Un autre récit : Wang Mo, le peintre vagabond des T'ang, etait connu pour ses ivrogneries. Avant de s'attaquer à une œuvre, il avait l'habitude de boire abondamment. Une fois ivre, il se mettait à peindre "à l'encre éclaboussée". Riant, chantant, il gesticulait des mains et des pieds.
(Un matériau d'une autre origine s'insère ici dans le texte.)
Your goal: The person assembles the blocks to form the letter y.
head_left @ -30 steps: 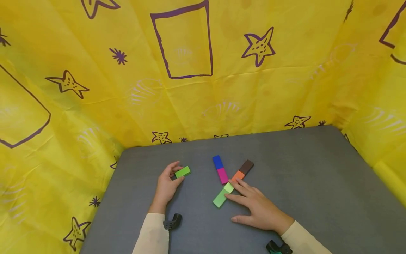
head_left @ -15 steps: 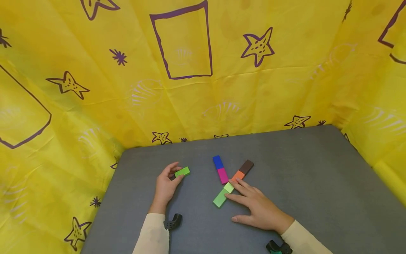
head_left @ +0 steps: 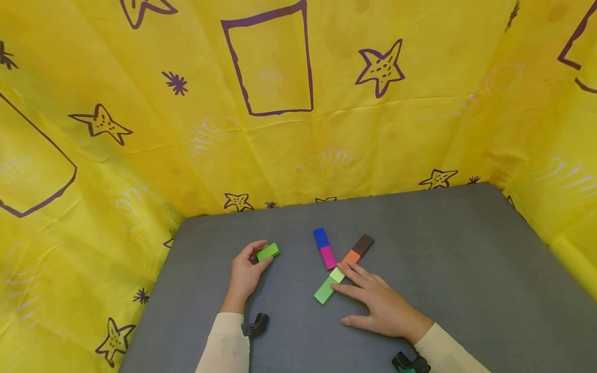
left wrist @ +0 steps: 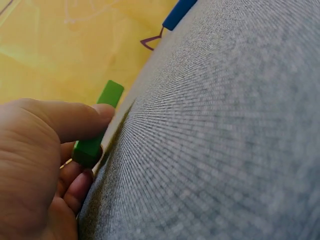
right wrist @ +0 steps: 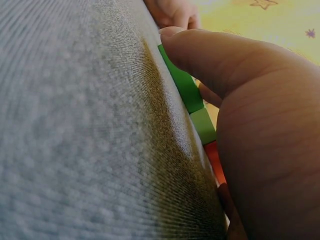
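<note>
My left hand [head_left: 246, 272] pinches a bright green block [head_left: 269, 252] between thumb and fingers, just at or above the table on the left. The left wrist view shows the thumb across this block's [left wrist: 89, 149] side. With fingers spread, my right hand [head_left: 380, 305] touches a row of blocks. Its fingertips lie at the pale green block [head_left: 337, 275] and the edge of a mid-green block [head_left: 324, 292]. That row continues through an orange block [head_left: 350, 257] to a dark brown block [head_left: 363, 244]. A magenta block [head_left: 328, 257] and a blue block [head_left: 321, 238] form a second line, meeting the row near its middle.
The blocks lie on a grey cloth-covered table [head_left: 420, 233]. Yellow patterned fabric [head_left: 336, 134] stands behind the table and along both sides. A black wrist device [head_left: 255, 325] sits by the left sleeve, another black device [head_left: 410, 362] by the right.
The left fingers have shifted slightly around the bright green block, which stays in nearly the same place. My right hand and the other blocks have not visibly moved.
</note>
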Action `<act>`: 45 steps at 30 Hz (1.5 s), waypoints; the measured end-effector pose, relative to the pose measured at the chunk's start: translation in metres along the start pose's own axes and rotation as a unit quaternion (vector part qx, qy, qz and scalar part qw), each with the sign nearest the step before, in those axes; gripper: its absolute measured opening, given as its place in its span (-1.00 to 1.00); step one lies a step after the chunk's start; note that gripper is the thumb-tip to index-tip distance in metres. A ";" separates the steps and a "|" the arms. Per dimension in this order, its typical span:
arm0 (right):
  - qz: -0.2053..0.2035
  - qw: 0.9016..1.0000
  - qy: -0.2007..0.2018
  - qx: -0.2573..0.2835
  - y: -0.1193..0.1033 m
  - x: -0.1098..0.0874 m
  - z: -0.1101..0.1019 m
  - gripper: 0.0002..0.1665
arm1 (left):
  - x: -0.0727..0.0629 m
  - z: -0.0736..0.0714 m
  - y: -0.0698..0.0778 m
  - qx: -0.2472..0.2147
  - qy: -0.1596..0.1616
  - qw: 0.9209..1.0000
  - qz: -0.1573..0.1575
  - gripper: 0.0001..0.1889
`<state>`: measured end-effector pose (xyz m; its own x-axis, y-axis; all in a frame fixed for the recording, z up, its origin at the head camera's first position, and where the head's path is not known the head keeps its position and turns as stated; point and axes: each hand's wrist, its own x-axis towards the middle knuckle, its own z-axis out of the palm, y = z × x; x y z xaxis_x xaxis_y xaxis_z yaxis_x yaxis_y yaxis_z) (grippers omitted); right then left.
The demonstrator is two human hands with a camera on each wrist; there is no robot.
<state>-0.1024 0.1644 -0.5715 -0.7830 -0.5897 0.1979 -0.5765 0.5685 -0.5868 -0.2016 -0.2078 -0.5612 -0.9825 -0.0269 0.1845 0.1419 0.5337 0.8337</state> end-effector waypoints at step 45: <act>-0.011 1.000 0.007 0.006 -0.003 0.000 -0.001 -0.17 | -0.024 0.002 0.024 -0.207 0.013 0.978 -0.032 -0.63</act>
<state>-0.1005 0.1632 -0.5688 -0.7730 -0.5942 0.2220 -0.5913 0.5483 -0.5914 -0.1749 -0.1927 -0.5465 -0.9883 -0.0740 0.1332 0.1217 0.1429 0.9822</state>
Sous son pinceau magique - il lui arrivait aussi de tremper ses longs cheveux dans l'encre en guise de pinceau - les figures surgissaient, montagnes, arbres, rochers, nuages, les unes éclatantes, les autres éthérées, comme par enchantement, comme si elles étaient une émanation directe de la Création elle-même. Le tableau achevé était toujours d 'une vérité si parfaite qu'on n'avait l'impression d'aucune trace d'encre. A la mort du peintre, son cercueil était léger, comme vide ; on dit que son corps s'était transformé en nuage.
Cité par François Cheng, in Vide et plein, Le langage pictural chinois, Editions du Seuil, Points, Essais, Tours, 1991, pp.40-41.